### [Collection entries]
────────────────────────────────────────

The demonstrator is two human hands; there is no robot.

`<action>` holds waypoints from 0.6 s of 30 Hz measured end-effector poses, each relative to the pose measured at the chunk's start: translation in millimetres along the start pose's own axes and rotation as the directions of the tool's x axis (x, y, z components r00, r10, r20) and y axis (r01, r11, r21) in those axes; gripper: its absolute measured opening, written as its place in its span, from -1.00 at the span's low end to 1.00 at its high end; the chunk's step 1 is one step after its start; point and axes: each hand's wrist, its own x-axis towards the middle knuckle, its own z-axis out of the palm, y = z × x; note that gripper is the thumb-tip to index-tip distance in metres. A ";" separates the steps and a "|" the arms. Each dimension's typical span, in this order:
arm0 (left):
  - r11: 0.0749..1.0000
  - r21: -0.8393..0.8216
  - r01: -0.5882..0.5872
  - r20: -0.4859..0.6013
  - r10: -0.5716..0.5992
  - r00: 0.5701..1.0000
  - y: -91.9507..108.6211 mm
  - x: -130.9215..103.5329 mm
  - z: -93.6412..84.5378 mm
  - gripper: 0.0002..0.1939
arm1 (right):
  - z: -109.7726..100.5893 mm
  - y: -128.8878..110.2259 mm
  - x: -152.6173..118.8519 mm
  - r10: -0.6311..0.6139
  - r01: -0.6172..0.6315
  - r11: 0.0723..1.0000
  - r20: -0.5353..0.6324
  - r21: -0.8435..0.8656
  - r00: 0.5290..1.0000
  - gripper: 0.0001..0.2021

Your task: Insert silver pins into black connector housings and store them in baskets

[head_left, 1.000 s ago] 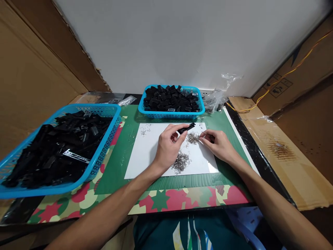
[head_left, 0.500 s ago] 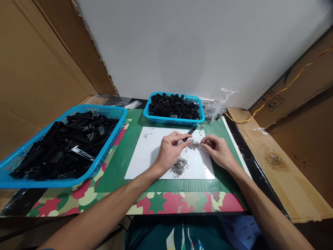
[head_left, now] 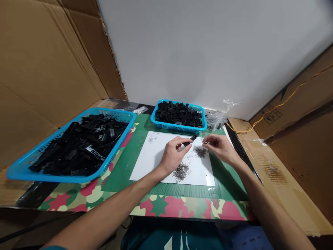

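Observation:
My left hand point(head_left: 173, 152) is closed round a small, long black plastic part point(head_left: 193, 138), holding it above the white sheet point(head_left: 148, 159). My right hand point(head_left: 220, 147) hovers to its right with thumb and fingertips pinched on a thin, light metal piece point(head_left: 205, 142), too small to identify surely. Just below the fingertips lies a small heap of tiny bent metal wire pieces point(head_left: 200, 151). Nearer to me is a bigger heap of the same wire pieces point(head_left: 181, 172), partly beside my left wrist. A few more lie scattered point(head_left: 153, 139) at the sheet's far left corner.
A large blue basket point(head_left: 111, 168) full of long black plastic parts stands on the left. Behind the sheet is a smaller blue basket point(head_left: 179, 127) of short black pieces. Clear plastic bags point(head_left: 216, 119) lie at back right. Cardboard walls point(head_left: 299, 139) flank the table; a yellow cable point(head_left: 256, 122) hangs right.
My right hand has lifted slightly from the small wire heap, with a thin metal piece now showing at its fingertips. The left hand still holds the black part. The camera view has shifted a little.

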 end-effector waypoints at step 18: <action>1.000 -0.016 0.014 0.003 -0.014 1.000 4.2 1.6 0.5 -0.86 | -20.4 17.9 -20.4 -0.030 0.030 1.000 -0.213 0.000 0.977 -0.89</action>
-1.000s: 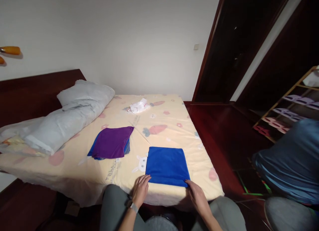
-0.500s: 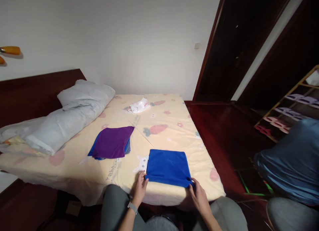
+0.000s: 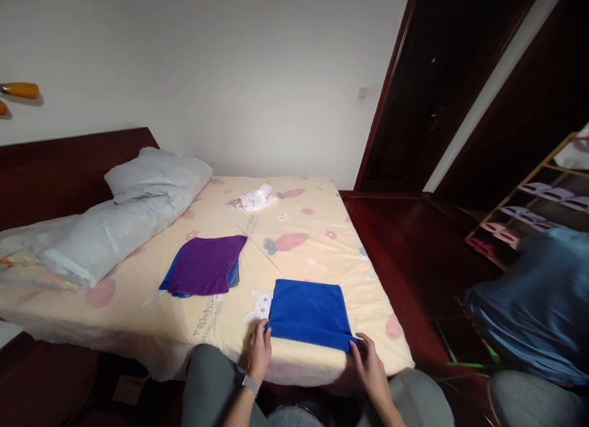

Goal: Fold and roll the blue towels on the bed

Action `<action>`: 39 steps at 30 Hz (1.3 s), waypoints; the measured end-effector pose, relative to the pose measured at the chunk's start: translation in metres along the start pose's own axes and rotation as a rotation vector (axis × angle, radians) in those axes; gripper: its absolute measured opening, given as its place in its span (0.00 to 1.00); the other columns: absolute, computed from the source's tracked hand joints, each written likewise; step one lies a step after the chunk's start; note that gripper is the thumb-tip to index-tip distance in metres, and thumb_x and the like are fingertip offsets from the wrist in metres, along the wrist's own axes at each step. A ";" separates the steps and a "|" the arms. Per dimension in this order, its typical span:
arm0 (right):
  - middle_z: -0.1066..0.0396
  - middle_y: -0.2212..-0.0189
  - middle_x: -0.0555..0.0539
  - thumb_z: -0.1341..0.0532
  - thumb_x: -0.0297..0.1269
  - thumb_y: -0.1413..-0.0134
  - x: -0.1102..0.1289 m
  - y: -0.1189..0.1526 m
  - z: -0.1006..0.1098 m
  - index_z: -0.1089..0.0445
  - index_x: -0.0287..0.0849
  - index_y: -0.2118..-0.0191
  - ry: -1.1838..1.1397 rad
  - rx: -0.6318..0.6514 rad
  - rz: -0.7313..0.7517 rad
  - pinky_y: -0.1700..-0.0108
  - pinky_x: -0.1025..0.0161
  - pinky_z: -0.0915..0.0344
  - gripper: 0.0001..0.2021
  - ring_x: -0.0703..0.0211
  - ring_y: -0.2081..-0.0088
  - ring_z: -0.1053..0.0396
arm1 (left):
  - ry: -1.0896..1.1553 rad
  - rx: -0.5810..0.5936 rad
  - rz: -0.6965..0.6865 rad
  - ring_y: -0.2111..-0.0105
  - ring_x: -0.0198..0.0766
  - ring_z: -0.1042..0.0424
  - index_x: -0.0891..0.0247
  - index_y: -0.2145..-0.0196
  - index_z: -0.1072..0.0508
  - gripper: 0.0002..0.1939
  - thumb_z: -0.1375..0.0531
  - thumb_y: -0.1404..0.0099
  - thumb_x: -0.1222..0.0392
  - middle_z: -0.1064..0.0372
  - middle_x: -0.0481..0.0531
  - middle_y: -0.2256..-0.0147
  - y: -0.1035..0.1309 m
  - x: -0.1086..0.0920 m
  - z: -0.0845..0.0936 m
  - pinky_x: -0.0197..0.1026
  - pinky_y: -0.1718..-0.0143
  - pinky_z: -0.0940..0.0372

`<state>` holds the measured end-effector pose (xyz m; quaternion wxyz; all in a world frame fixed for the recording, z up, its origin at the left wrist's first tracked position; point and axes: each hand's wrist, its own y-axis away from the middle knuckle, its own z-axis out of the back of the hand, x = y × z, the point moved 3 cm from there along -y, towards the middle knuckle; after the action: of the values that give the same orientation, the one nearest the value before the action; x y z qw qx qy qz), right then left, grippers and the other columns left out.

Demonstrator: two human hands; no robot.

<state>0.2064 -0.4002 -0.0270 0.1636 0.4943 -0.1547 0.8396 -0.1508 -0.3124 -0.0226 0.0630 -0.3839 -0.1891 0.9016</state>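
A blue cloth (image 3: 309, 307) lies flat near the front edge of the bed, with a narrow strip turned over along its near side. My left hand (image 3: 260, 348) pinches its near left corner. At the near right corner, my right hand (image 3: 368, 362) grips the cloth between thumb and fingers. To the left, a purple cloth (image 3: 207, 266) rests on top of several blue and grey cloths, whose edges stick out beneath it.
A crumpled white plastic bag (image 3: 256, 197) is on the patterned bed sheet (image 3: 322, 255). Grey bedding (image 3: 133, 224) lies by the headboard. On the right, a person in a blue top (image 3: 538, 304) is near a slipper rack (image 3: 529, 188).
The turned-over strip on the blue cloth's near side looks wider and flatter. My left hand has shifted slightly up along the corner. The view has moved a little.
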 end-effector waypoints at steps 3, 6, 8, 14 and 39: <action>0.22 0.55 0.41 0.44 0.62 0.40 0.001 0.003 0.002 0.38 0.48 0.45 0.002 0.038 -0.025 0.51 0.51 0.26 0.27 0.45 0.52 0.23 | -0.095 0.007 -0.073 0.57 0.47 0.20 0.57 0.50 0.26 0.15 0.49 0.25 0.54 0.20 0.56 0.56 0.002 0.000 0.004 0.48 0.56 0.24; 0.21 0.55 0.42 0.45 0.62 0.40 0.001 0.002 -0.002 0.36 0.48 0.47 0.039 0.060 -0.023 0.51 0.51 0.27 0.25 0.45 0.52 0.23 | -0.212 -0.002 -0.154 0.57 0.47 0.20 0.57 0.50 0.25 0.15 0.49 0.24 0.54 0.20 0.55 0.56 0.002 -0.001 0.006 0.50 0.55 0.25; 0.22 0.55 0.41 0.45 0.62 0.40 0.001 -0.001 -0.004 0.34 0.47 0.50 0.074 0.037 0.026 0.51 0.50 0.27 0.25 0.45 0.53 0.23 | -0.275 -0.024 -0.198 0.55 0.46 0.21 0.57 0.49 0.24 0.15 0.48 0.24 0.54 0.20 0.54 0.55 0.000 -0.003 0.008 0.50 0.53 0.26; 0.25 0.57 0.36 0.46 0.63 0.37 0.008 -0.002 -0.002 0.30 0.42 0.53 0.224 -0.180 0.232 0.51 0.43 0.30 0.27 0.41 0.55 0.27 | -0.390 -0.028 -0.352 0.42 0.46 0.28 0.55 0.41 0.28 0.19 0.49 0.24 0.62 0.27 0.53 0.42 0.004 -0.032 0.012 0.51 0.44 0.30; 0.34 0.36 0.44 0.46 0.35 0.35 0.001 0.007 -0.034 0.40 0.44 0.31 0.591 0.166 0.669 0.37 0.51 0.32 0.27 0.49 0.37 0.34 | -0.395 0.502 -0.543 0.33 0.40 0.42 0.49 0.28 0.50 0.28 0.52 0.23 0.57 0.44 0.46 0.31 -0.004 -0.042 0.003 0.52 0.32 0.44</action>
<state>0.1769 -0.3920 -0.0423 -0.1198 0.1677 -0.1850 0.9609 -0.1238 -0.3205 0.0095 0.3524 -0.1125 -0.0661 0.9267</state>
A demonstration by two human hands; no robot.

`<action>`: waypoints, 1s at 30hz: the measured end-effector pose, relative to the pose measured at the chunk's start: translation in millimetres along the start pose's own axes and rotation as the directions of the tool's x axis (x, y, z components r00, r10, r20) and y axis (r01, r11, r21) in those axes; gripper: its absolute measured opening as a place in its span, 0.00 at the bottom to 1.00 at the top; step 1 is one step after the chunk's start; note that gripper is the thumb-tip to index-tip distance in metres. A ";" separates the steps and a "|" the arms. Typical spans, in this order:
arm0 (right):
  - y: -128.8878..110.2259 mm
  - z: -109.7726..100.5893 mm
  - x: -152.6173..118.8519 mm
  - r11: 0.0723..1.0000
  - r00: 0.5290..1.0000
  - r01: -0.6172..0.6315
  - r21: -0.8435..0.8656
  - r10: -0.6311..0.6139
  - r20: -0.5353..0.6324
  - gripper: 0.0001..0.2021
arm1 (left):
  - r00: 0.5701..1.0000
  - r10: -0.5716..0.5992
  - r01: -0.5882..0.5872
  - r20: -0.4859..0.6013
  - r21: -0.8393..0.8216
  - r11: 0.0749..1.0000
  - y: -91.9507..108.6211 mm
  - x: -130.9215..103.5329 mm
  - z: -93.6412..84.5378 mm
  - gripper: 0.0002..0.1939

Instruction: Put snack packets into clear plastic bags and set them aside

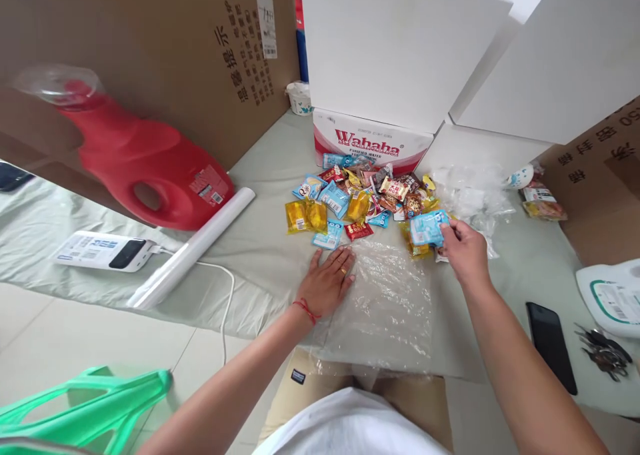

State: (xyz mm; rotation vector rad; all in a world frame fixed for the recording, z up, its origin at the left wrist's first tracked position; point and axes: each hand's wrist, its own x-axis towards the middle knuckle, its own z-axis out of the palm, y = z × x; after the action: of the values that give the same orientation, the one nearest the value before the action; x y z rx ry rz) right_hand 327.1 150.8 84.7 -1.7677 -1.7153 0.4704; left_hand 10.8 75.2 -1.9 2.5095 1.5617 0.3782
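Note:
A heap of small wrapped snacks (357,198) in blue, yellow, red and brown lies on the cloth-covered table. My left hand (327,281) rests flat at the upper left edge of a clear plastic bag (387,308), fingers spread and holding nothing. Between the thumb and fingers of my right hand (464,247) is a blue snack packet (429,228), just right of the heap and over a yellow packet (416,247). The clear bag lies flat and wrinkled in front of me, reaching the table's front edge.
A red jug (145,161), a white roll (195,248) and a power bank (103,251) with a cable are left. Behind stands a Wahaha box (370,140). Crumpled clear plastic (473,191), a phone (551,345), keys (605,353) and a white bottle (613,295) are right.

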 end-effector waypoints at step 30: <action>-61.6 63.6 8.6 0.836 0.887 0.437 -0.332 -0.341 0.311 0.19 | 0.999 -0.040 0.040 -0.005 -0.017 0.999 3.2 -0.8 1.7 0.27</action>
State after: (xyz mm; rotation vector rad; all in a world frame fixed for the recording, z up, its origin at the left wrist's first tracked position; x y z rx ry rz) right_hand 240.2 168.6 78.9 -1.5917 -2.4197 0.1636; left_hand 13.7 73.1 -2.7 2.4630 1.6010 0.3905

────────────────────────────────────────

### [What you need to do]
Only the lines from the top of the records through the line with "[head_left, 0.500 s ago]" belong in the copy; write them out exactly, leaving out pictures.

### [Solution to the problem]
The demonstrator is two human hands; there is no robot.

`<action>` holds waypoints from 0.6 s of 30 Hz measured end-effector poses, each relative to the pose measured at the chunk's start: translation in millimetres along the start pose's own axes and rotation as the directions of the tool's x axis (x, y, z components r00, r10, r20) and y axis (r01, r11, r21) in those axes; gripper: its absolute measured opening, written as its place in its span, from -1.00 at the span's low end to 1.00 at its high end; the chunk's step 1 is one step after its start; point and axes: each hand's wrist, its own x-axis towards the middle knuckle, its own z-axis out of the palm, y = z × x; note that gripper is the thumb-tip to index-tip distance in metres. A ";" separates the steps and a "|" the arms. Each dimension's typical span, in this order:
arm0 (left):
  - r11: 0.0749..1.0000
  - r21: -0.8393..0.8216
  - r01: -0.5882..0.5872
  - r20: -0.4859..0.6013
  - r10: -0.5716..0.5992
  - r00: 0.5701..1.0000
  - y: -91.9507..108.6211 mm
  - x: -130.9215..103.5329 mm
  - z: -93.6412..84.5378 mm
  - gripper: 0.0002..0.1939
arm1 (right):
  - z: -109.7726..100.5893 mm
  - y: -128.8878..110.2259 mm
  - x: -152.6173..118.8519 mm
  - r10: -0.6311..0.6139
  - r01: -0.6172..0.6315
  - r11: 0.0723..1.0000
  - r20: -0.5353..0.6324
  - r21: -0.8435..0.8656
  - r00: 0.5290..1.0000
  - gripper: 0.0001..0.2021

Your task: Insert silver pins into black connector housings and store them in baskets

[head_left, 1.000 s ago] 
[head_left, 0.500 s ago] 

That finishes the exercise, with nothing more to add.